Let’s read 2 Timothy 2:8-13:

8 Remember Jesus Christ, risen from the dead, the offspring of David, as preached in my gospel, 9 for which I am suffering, bound with chains as a criminal. But the word of God is not bound! 10 Therefore I endure everything for the sake of the elect, that they also may obtain the salvation that is in Christ Jesus with eternal glory. 11 The saying is trustworthy, for:

If we have died with him, we will also live with him;

12 if we endure, we will also reign with him;

if we deny him, he also will deny us;

13 if we are faithless, he remains faithful—

for he cannot deny himself. (2 Timothy 2:8-13)


2 Timothy 2:8-13 gives us encouragements when suffering for the gospel.

Let’s use the following outline:

1. The First Encouragement: Remember the Gospel’s Person (2:8)

2. The Second Encouragement: Remember the Gospel’s Power (2:9)

3. The Third Encouragement: Remember the Gospel’s Purpose (2:10)

4. The Fourth Encouragement: Remember the Gospel’s Promises (2:11-13)

I. The First Encouragement: Remember the Gospel’s Person (2:8)

The first encouragement is to remember the gospel’s person.

Paul wrote in verse 8, “Remember Jesus Christ, risen from the dead, the offspring of David, as preached in my gospel.” Paul pointed Timothy to Jesus Christ, who was the supreme model of a faithful teacher (v. 2), soldier (vv. 3-4), athlete (v. 5), and farmer (v. 6).
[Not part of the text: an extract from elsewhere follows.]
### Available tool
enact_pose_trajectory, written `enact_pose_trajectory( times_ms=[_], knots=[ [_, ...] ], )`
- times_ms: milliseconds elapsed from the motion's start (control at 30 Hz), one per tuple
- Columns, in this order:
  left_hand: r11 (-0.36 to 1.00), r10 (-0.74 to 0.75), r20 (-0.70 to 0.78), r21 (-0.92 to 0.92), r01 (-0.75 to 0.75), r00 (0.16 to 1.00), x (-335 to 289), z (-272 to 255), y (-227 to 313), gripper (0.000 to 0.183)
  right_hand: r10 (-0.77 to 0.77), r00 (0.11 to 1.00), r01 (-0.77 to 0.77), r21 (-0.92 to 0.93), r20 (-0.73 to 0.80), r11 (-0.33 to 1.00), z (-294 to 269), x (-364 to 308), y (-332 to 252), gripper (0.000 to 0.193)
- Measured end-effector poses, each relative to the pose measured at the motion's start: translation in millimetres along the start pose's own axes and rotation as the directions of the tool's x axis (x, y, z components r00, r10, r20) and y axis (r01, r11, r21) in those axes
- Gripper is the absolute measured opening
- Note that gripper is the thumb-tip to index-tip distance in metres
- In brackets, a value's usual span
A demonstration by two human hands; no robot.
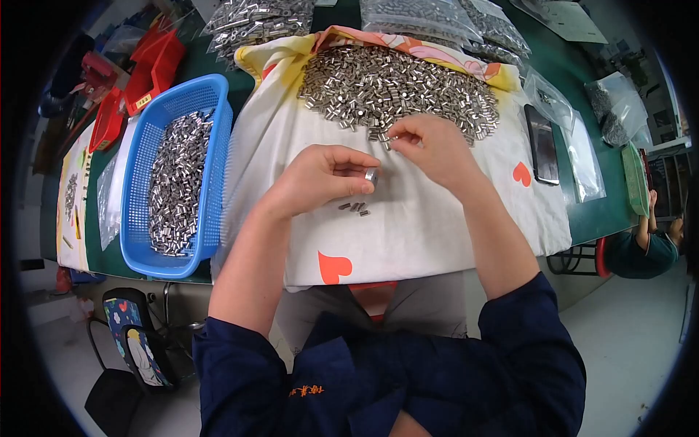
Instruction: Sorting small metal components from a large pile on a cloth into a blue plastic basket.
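Observation:
Between the thumb and fingers of my left hand (328, 171) is a small round silver metal piece (371, 175), held above the white cloth (306, 244). My right hand (433, 148) is closed in a pinch at the near edge of a wide pile of small metal cylinders (393, 80). A small metal cylinder (389, 143) shows at its fingertips, with others close beside it. Below my left hand, several loose darker cylinders (357, 208) lie apart from the pile.
A blue plastic basket (224, 135) of similar cylinders stands on the left, with red bins (153, 69) behind it. Clear bags of metal parts (419, 18) line the back. On the right are a phone (542, 146), plastic bags (586, 164) and another person (641, 247).

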State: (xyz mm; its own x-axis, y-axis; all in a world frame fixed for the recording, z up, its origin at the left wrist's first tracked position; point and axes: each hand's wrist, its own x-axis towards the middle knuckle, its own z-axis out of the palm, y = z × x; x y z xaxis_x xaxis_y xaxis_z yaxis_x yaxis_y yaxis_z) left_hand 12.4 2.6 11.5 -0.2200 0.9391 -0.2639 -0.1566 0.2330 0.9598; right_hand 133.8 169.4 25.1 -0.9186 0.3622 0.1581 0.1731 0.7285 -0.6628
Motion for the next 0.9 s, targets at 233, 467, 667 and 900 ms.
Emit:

Timothy was to follow Jesus’ example in teaching, suffering, pursuing the prize, and planting the seeds of truth for a spiritual harvest.

Moreover, Jesus is the focal point of the gospel. The gospel is all about Jesus. Paul insisted that there are two key points about this gospel. First, Paul alluded to Jesus’ work in the phrase “risen from the dead.” This indicates that Jesus died for our sins and was raised back to life to show that his death satisfied the Father’s wrath. It implies Jesus’ divinity, for he was powerfully designated as God’s Son by his resurrection from the dead.